Purpose : Complement has been implicated in ocular inflammation. We have shown that ocular inflammation in murine experimental autoimmune uveitis (EAU) is mitigated by inhibiting C5 activity, either by genetic deletion or pharmacologic inhibition with an anti-C5 antibody. The present study evaluates the effect of anti-human C5 antibodies on EAU in humanized C5 mice.
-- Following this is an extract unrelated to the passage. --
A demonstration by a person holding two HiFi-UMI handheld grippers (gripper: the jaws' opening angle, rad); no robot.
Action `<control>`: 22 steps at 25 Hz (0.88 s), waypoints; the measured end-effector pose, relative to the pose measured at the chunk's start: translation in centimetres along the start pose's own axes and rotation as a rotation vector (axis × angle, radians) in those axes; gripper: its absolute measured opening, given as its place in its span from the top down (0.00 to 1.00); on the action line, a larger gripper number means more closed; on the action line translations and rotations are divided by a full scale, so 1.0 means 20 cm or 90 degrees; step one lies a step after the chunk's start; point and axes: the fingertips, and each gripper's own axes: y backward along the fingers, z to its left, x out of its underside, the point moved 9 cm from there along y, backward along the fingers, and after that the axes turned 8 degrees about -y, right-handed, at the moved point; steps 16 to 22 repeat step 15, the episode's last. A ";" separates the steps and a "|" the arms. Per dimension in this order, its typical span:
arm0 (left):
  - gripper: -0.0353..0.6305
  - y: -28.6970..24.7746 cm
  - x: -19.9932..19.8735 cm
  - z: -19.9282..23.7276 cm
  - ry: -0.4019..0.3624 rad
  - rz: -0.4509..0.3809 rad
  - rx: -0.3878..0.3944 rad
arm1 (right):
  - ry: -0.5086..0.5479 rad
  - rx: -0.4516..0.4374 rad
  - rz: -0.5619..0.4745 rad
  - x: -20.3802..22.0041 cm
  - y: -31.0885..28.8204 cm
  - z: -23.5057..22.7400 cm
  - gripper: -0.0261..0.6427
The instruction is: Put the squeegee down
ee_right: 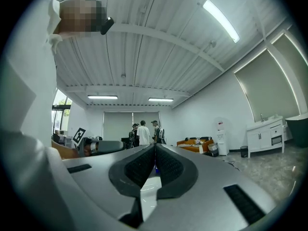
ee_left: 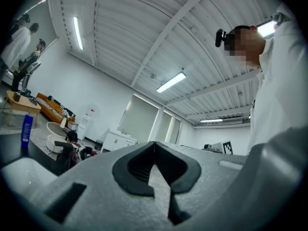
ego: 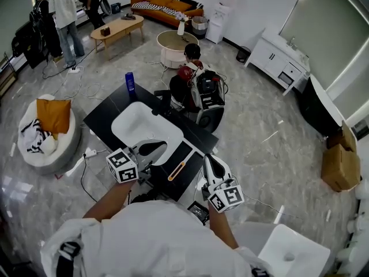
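An orange-handled squeegee (ego: 176,171) lies flat on the black countertop (ego: 109,115), just right of the white sink basin (ego: 138,126). It rests between my two grippers, and neither touches it. My left gripper (ego: 160,147) hangs over the basin's near edge, left of the squeegee, shut and holding nothing. My right gripper (ego: 208,158) is to the squeegee's right, also shut and holding nothing. In the left gripper view the left gripper (ee_left: 154,144) tilts up at the ceiling with its jaws meeting. In the right gripper view the right gripper (ee_right: 155,147) likewise has its pads pressed together.
A blue bottle (ego: 130,81) stands at the counter's far corner and a black faucet (ego: 163,103) behind the basin. A person with a backpack (ego: 196,91) sits just beyond the counter. A white chair (ego: 294,250) is at my right, a power strip (ego: 89,153) on the floor at left.
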 end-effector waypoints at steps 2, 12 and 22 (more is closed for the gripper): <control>0.92 0.02 0.03 -0.03 0.005 0.003 -0.011 | -0.003 -0.004 0.007 0.02 0.04 0.01 0.94; 0.92 0.07 0.10 -0.17 0.017 0.027 -0.024 | -0.045 0.009 0.008 0.13 0.22 0.01 0.94; 0.92 0.08 0.10 -0.17 0.010 0.030 -0.021 | -0.046 0.011 0.002 0.15 0.23 0.02 0.94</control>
Methods : Humanized C5 mice, in which the human C5 (hC5) gene is substituted for the mouse (exon2-41), were used. EAU was induced as previously described, using pertussis toxin, IRBP and complete Frend’s. Anti-hC5 or isotype control mAb was administered through S.C injections every 3 days from day 5 to 28 post induction. OCT was used to assess levels of inflammation on days -1, 7, 14, 21 and 28. All animals were euthanized on day 28. Eyes and blood samples were harvested. Mouse anti-human(MAHA) and C5 Ab concentration were measured in the serum. Eye tissues were used for flow cytometry analysis. Data was analyzed by ANOVA.

Results : Systemic administration of 10mg/kg of anti-hC5 significantly reduced OCT score, retina thickness and vitreous cell cluster count compared with control Ab or no treatment at week 2 and 3 (p<0.01), and no treatment at week 4 (p<0.001). Only one mouse developed a high MAHA titer in the 10mg/kg dosed group. Systemic administration of 10mg/kg of a different anti-hC5 mAb also significantly reduced OCT score, retina thickness and vitreous cell cluster count in EAU mice. This was evident by flow cytometry which demonstrated less ocular immune cell (macrophage and dendritic cells) infiltration.

Conclusions : These results show that anti-hC5 mAbs reduce EAU disease in humanized C5 mice. C5 is a potential therapeutic target for autoimmune uveitis.

This is an abstract that was submitted for the 2018 ARVO Annual Meeting, held in Honolulu, Hawaii, April 29 - May 3, 2018.